MS Bot Framework - Messages with audio attachments lost

I'm writing a bot in Node.js using the MS Bot Framework. To send attachments, I'm actually using the filestream buffer as the contentUrl, e.g.
...
var base64 = new Buffer(filedata).toString('base64');
var msg = new builder.Message()
.setText(session, text)
.addAttachment({
contentUrl: util.format('data:%s;base64,%s', contentType, base64),
contentType: contentType
});
session.send(msg);
...
where contentType is the proper mimetype for the file in question.
When I test this locally (using the Bot Framework Emulator), this works perfectly for both image and audio files - messages with image attachments display the image, and messages with audio attachments show the audiocard allowing for playback, etc.
However, when I test this through FB Messenger, the images work fine, but the audio messages just never appear in FB. Not even the text of the message comes through; it's like the entire message is lost. The dialogue simply skips over the message containing the audio attachment. I'm not even seeing any errors received server-side.

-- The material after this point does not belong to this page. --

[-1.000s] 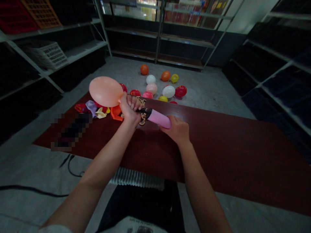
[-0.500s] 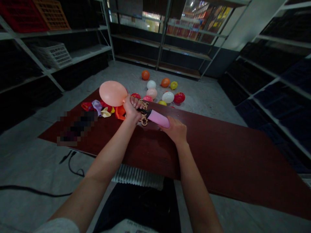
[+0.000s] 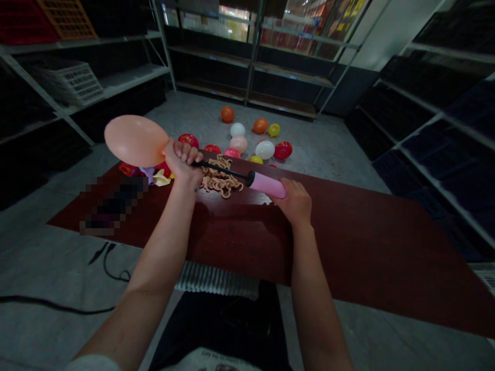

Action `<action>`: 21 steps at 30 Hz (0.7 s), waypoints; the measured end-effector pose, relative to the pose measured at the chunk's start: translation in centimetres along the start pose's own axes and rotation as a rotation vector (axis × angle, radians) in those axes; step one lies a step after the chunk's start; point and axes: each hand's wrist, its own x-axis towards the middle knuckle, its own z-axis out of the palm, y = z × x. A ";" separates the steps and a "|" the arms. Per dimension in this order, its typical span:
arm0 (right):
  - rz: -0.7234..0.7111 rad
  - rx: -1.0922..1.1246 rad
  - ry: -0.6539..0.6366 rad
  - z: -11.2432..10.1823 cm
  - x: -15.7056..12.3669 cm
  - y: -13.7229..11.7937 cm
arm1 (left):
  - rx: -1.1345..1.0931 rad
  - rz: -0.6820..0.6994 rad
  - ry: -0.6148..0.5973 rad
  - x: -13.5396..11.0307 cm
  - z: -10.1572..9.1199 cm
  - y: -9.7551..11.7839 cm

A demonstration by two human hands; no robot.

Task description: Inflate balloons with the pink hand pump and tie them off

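My left hand [image 3: 184,161] is closed around the neck of a peach balloon [image 3: 135,140] and the tip of a hand pump. The balloon is partly blown up and sticks out to the left above the table. My right hand [image 3: 294,200] grips the pink barrel of the pump [image 3: 268,185]. The pump's thin black rod [image 3: 222,169] is drawn out between my two hands. Beneath the rod, on the dark red table [image 3: 348,232], lies a heap of beige cord [image 3: 221,180].
Limp, uninflated balloons [image 3: 151,174] lie on the table behind my left hand. Several blown-up balloons [image 3: 255,139] rest on the grey floor beyond the table. Metal shelving lines the walls, with a white crate [image 3: 71,82] at left. A black cable [image 3: 50,304] runs over the floor.
The pump has been pulled apart: its black rod now shows between my hands. The balloon is bigger and has shifted left. The beige cord is now in plain sight.
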 end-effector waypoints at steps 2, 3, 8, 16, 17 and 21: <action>0.014 0.025 -0.007 0.1 -0.1 0.1 | 0.038 0.007 -0.006 -0.5 0.3 -0.1; 0.021 0.034 -0.018 0.2 -0.2 0.1 | 0.056 0.006 -0.010 -0.7 0.4 -0.2; 0.045 0.052 -0.092 -0.2 -0.1 0.0 | 0.098 -0.009 -0.038 -1.3 0.5 -1.0; 0.042 0.054 -0.187 -0.5 0.0 -3.0 | 0.100 -0.115 -0.049 -3.6 1.1 -4.1; 0.041 0.061 -0.201 -0.4 0.0 -3.4 | 0.110 -0.143 -0.040 -3.9 1.0 -4.7; 0.053 0.083 -0.252 0.1 0.1 -4.1 | 0.152 -0.221 0.003 -4.1 0.4 -6.2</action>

This is happening with both mp3 and wav test audio files, that are each under 1MB (smaller than many of the image files I've successfully tested).
Is there some trick to sending playable audio files to the FB Messenger channel specifically?
Thanks!
I wasn't (yet) able to get a response from FB support, but after further testing, it looks like there is a filesize limit on audio files FB Messenger will accept.
Specifically, I was able to get a sample file of ~45KB to send and display in Messenger successfully, but a larger file of ~400KB got dropped (aka seemed to send successfully from the server-side perspective, but did not show up in Messenger).
Strangely, some of my much larger image files went through, so it seems like this same limit does not exist for image attachments.
Will do some further testing, but it seems like the ultimate solution will be either to majorly compress my audio files, or to host them somewhere else instead of sending as a filestream.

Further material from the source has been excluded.